JAMBI, KOMPAS.com – Kasus polisi perkosa C (18) remaja Wanita di Kota Jambi diperkirakan kokoh telah diagendakan.
Hal ini terungkap setelah tim dari Mabes Polri, Polda Jambi dan diperhatikan langsung oleh Komisi Kepolisian domestik (Kompolnas) melaksanakan rekonstruksi Nan menyusuri pada Jumat (24/4/2026).
Kuasa legalitas korban Gina Pratiwi Siregar mengemukakan bahwa, tersangka Samson (polisi Nan telah dipecat) terlibat perbicangan melalui telepon berbarengan tersangka Indra, pada Rabu 12 November 2025, pukul 21.00 WIB.
ketika itu, Indra menyebut Beliau mempunyai seorang wanita, Nan kemudian Beliau tawarkan ke pada Samson.
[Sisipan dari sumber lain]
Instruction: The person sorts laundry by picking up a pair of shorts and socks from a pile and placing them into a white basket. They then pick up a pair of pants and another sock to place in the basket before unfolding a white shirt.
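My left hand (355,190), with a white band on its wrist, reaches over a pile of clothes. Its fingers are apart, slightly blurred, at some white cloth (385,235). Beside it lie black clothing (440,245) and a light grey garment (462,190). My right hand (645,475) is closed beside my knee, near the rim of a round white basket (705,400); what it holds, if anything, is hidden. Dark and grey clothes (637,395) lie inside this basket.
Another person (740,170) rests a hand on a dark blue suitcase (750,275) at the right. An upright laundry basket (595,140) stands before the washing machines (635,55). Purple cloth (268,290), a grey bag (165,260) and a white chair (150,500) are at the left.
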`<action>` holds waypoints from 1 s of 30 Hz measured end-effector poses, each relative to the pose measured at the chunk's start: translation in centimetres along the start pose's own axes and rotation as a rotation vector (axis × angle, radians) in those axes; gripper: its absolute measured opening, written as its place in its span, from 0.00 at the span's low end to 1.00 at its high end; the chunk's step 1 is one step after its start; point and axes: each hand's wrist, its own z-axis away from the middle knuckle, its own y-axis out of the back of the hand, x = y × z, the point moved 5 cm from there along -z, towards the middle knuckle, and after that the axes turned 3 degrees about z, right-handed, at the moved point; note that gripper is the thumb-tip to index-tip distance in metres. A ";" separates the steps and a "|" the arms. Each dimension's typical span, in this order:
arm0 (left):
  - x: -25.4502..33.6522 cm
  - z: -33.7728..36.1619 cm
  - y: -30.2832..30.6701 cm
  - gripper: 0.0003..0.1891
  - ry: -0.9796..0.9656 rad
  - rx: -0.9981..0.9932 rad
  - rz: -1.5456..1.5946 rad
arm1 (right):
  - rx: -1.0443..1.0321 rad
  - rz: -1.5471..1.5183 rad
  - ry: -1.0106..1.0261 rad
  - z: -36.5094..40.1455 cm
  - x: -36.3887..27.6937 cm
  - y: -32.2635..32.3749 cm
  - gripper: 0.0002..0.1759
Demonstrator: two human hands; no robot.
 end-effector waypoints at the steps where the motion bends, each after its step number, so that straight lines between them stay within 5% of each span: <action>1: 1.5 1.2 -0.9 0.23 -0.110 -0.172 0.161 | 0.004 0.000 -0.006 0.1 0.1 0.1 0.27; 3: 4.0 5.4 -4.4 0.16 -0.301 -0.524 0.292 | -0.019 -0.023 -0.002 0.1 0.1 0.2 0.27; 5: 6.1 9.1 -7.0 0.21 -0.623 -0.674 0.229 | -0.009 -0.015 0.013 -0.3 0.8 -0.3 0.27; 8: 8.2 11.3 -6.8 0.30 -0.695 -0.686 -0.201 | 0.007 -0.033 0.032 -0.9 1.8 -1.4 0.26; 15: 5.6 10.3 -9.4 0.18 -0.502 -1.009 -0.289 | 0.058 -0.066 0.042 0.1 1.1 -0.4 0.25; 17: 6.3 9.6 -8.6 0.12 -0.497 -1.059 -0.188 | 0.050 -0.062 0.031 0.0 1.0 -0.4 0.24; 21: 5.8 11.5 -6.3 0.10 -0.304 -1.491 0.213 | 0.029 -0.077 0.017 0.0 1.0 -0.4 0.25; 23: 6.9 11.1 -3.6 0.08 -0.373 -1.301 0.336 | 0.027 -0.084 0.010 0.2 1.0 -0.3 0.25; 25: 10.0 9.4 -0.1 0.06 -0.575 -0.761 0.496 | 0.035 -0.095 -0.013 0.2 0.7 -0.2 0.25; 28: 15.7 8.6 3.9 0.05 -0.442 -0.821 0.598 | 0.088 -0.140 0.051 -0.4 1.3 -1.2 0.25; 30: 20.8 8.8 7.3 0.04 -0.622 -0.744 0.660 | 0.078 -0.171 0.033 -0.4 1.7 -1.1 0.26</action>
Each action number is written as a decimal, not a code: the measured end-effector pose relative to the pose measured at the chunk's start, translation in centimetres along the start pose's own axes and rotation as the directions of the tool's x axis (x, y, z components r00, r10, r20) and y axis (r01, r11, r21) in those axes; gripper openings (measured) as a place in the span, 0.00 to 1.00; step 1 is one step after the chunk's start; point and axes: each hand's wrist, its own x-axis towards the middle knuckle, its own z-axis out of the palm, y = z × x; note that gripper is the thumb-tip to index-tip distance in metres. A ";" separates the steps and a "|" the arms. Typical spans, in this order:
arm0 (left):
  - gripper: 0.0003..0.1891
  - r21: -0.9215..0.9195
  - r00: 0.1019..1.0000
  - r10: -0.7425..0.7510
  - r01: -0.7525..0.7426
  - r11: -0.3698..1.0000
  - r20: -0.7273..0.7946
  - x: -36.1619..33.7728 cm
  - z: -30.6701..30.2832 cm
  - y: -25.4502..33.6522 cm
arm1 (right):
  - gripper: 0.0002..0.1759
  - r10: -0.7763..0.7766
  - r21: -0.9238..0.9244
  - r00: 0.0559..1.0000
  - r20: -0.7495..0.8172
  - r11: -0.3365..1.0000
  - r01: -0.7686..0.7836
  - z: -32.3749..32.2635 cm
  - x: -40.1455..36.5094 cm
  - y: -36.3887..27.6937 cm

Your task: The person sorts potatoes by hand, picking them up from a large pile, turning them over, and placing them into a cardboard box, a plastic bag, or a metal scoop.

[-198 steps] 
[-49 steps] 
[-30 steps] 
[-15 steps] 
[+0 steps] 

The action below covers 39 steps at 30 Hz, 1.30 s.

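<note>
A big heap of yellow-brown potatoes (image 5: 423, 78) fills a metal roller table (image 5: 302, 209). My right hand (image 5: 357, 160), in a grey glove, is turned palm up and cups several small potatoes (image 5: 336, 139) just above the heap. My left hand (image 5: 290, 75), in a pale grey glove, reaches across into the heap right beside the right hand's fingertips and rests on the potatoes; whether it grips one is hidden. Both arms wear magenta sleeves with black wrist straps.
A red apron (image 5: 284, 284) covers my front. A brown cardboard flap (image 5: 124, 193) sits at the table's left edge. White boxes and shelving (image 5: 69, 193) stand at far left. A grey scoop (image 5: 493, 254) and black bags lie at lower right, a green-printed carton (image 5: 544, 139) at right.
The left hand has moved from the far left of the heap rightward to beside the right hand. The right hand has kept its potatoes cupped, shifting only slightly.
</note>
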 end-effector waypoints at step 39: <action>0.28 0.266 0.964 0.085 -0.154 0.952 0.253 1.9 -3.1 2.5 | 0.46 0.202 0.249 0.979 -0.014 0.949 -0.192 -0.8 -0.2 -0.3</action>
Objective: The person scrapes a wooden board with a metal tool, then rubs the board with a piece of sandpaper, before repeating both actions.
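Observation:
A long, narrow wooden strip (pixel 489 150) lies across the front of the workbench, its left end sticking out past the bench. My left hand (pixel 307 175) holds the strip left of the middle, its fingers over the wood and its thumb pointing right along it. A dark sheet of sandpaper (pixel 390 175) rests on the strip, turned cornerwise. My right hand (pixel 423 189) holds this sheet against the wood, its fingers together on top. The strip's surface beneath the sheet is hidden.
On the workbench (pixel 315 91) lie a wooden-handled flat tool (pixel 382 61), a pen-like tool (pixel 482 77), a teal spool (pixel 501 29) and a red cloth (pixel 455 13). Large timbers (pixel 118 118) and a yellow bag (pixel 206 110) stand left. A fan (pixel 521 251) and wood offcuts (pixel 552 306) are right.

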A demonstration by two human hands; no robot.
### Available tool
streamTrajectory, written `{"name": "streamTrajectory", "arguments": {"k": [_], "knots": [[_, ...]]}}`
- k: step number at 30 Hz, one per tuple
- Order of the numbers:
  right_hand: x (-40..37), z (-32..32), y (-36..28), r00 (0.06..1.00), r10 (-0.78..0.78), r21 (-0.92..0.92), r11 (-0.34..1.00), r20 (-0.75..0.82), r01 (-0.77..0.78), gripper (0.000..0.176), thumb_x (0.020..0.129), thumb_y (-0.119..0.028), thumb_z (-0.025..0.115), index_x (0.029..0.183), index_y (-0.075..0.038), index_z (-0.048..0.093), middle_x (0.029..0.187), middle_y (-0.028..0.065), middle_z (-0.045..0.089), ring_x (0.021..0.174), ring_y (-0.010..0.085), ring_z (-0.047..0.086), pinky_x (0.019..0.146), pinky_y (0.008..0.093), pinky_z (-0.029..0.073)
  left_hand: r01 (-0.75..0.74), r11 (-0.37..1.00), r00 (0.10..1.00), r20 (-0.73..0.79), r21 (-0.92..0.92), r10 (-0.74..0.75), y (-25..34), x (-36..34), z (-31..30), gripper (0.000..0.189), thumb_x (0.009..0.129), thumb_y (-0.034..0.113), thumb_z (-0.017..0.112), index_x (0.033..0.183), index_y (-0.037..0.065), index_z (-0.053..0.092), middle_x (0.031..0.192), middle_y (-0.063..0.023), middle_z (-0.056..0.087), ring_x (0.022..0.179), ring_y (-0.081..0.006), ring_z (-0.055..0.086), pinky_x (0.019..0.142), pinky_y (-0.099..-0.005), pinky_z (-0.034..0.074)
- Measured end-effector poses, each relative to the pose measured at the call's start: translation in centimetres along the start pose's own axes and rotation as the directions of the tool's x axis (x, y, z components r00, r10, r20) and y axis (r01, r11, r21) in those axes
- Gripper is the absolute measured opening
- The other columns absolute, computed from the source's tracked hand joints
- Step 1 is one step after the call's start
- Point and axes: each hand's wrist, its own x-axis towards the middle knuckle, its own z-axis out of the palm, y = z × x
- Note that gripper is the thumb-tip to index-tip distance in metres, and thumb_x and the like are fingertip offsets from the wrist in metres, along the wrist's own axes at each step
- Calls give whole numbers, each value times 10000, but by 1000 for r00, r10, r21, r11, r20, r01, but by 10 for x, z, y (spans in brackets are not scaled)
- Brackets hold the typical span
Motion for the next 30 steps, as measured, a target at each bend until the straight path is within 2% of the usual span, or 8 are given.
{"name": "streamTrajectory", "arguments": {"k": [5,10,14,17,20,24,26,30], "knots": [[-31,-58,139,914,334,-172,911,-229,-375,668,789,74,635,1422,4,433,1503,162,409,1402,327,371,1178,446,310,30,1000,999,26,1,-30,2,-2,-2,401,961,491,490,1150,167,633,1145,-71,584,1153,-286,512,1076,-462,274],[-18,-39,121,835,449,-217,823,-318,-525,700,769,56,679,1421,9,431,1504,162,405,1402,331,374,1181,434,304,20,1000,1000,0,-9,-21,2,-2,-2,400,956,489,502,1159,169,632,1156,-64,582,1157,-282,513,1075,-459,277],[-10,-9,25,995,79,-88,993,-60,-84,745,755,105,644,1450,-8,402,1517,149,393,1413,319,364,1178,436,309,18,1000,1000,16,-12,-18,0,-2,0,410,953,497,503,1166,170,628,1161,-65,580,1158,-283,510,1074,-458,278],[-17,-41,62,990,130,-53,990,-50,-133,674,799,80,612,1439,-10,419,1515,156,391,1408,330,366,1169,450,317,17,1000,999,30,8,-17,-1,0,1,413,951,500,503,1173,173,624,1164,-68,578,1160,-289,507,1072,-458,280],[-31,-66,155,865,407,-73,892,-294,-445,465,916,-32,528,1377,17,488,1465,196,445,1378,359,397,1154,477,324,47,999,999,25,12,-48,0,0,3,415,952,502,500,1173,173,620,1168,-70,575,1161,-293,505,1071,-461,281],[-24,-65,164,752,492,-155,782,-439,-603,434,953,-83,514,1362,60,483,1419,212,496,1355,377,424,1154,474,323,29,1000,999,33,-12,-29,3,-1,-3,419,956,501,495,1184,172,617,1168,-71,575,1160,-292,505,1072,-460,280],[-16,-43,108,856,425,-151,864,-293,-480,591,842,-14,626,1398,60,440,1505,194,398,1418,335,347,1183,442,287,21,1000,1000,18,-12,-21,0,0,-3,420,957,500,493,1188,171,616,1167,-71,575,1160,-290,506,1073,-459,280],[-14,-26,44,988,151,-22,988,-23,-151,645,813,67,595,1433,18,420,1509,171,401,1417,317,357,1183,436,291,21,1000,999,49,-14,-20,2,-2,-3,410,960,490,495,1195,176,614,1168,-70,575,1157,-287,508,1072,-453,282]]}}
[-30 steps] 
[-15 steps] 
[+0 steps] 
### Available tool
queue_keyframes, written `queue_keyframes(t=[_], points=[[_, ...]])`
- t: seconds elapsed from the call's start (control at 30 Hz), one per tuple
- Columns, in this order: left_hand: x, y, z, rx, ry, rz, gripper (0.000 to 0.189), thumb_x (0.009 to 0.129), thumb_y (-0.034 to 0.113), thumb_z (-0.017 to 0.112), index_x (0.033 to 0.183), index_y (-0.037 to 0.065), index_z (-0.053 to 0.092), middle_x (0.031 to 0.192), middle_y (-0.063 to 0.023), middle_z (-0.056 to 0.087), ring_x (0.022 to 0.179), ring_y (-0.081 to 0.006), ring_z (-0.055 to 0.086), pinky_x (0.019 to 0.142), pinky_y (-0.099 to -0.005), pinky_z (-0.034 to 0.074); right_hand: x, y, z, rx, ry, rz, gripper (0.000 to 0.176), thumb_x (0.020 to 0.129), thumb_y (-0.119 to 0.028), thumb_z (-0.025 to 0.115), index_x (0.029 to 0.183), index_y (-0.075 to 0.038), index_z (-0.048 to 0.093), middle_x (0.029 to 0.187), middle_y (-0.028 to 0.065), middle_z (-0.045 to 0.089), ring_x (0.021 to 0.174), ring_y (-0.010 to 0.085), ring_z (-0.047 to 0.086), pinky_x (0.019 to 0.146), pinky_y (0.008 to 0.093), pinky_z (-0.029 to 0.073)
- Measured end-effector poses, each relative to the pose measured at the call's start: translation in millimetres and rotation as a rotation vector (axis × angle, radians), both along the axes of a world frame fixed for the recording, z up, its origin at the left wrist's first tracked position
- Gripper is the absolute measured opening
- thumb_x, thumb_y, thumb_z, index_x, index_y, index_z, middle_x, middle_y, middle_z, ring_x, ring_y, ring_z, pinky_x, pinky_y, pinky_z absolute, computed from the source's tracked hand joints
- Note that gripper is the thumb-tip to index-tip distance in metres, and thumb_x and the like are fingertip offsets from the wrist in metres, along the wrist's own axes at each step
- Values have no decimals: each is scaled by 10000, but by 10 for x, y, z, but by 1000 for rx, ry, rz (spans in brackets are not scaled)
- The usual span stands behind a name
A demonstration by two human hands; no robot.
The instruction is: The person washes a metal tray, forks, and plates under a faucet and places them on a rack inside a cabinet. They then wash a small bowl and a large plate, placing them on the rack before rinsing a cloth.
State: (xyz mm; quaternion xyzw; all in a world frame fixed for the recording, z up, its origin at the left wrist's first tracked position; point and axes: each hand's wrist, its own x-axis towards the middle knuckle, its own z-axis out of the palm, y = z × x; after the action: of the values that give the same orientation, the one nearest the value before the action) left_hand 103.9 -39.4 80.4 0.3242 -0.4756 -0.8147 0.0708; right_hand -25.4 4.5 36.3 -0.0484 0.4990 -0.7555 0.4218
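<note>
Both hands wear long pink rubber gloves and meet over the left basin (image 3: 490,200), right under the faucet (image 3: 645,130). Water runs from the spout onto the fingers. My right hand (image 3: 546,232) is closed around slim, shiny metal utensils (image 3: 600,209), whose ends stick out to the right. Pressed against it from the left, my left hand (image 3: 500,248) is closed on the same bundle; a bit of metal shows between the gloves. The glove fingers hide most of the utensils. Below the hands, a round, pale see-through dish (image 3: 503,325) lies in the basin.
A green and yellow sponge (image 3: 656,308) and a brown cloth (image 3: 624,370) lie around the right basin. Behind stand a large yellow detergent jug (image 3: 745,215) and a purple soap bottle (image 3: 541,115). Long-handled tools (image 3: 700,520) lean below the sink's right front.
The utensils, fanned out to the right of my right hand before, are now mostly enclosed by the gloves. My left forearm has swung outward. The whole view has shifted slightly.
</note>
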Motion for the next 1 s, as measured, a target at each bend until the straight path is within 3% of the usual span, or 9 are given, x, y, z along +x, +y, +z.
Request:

lafal juga: Rekonstruksi Polisi Perkosa Remaja di Jambi singkap Peran Tiga Saksi Nan Disanksi Minta sorry
Mendapat berita tersebut, Samson Nan ketika itu sedang berdinas di Polres Tanjung Jabung Timur, Polda Jambi menyebut akan segera tiba ke Jambi.
Samson kemudian mengajak Briptu Vino, Bripda Afis, dan Bripda Sabil ciptakan ikut ke Kota Jambi.
internal perjalanan, Samson mengajak Briptu Vino, Bripda Afis, dan Bripda Sabil itu ciptakan seruput-minuman keras, dan Beliau menjanjikan seorang Wanita.
“Nah, mereka telah Eksis agenda, dan Briptu Vino, Bripda Afis, dan Bripda Sabil telah mengetahui soal itu,” ucapan Gina, usai rekonstruksi menyusuri.
lafal juga: Mabes Polri monitor Rekonstruksi Polisi Perkosa Remaja di Jambi, Soroti Peran 3 Saksi
Di mana, sejak permulaan Gina dan timnya pilu bahwa Briptu Vino, Bripda Afis, dan Bripda Sabil hanya dikenakan Hukuman sandi etik berupa penempatan Spesifik (Patsus) selama 21 masa, melaksanakan permintaan sorry, dan pembinaan rohani sela Esa rembulan.
Padahal, dari keterangan korban dan dipadukan berbarengan keluaran rekonstruksi, Briptu Vino, Bripda Afis, dan Bripda Sabil terlibat sejak permulaan kasus ini
“Malah belakangan kita ketahui bahwa mereka dijatuhi Hukuman soal minuman keras, bukan pokok perkaranya, Merupakan pemerkosaan,” ucapan Gina.
internal rekonstruksi ini terungkap juga bukti bahwa, tersangka Samson ketika berada di Letak pertama, di Kebun Kopi, Kota Jambi mengaku ditanya oleh keliru Esa dari antara Afis, Vino, dan Sabil soal wanita lain, selain korban.
lafal juga: Tampang Dua Polisi Pemerkosa Remaja di Jambi, Tertunduk Lesu usai Dipecat
“Eksis lagi Nan nanya pak. Ceweknya cuman sikok (Esa) ya?” ucapan Samson, ketika rekonstruksi menyusuri.
“Siapa Nan ngomong begitu?,” selidik tim Inafis Nan memimpin rekonstruksi.
“Eksis pak,” ucapan Samson, sembari berbarengan mimik Nan gugup, dan melirik pada keliru Esa diantara Sabil, Afis dan Vino Nan tegak di hadapannya.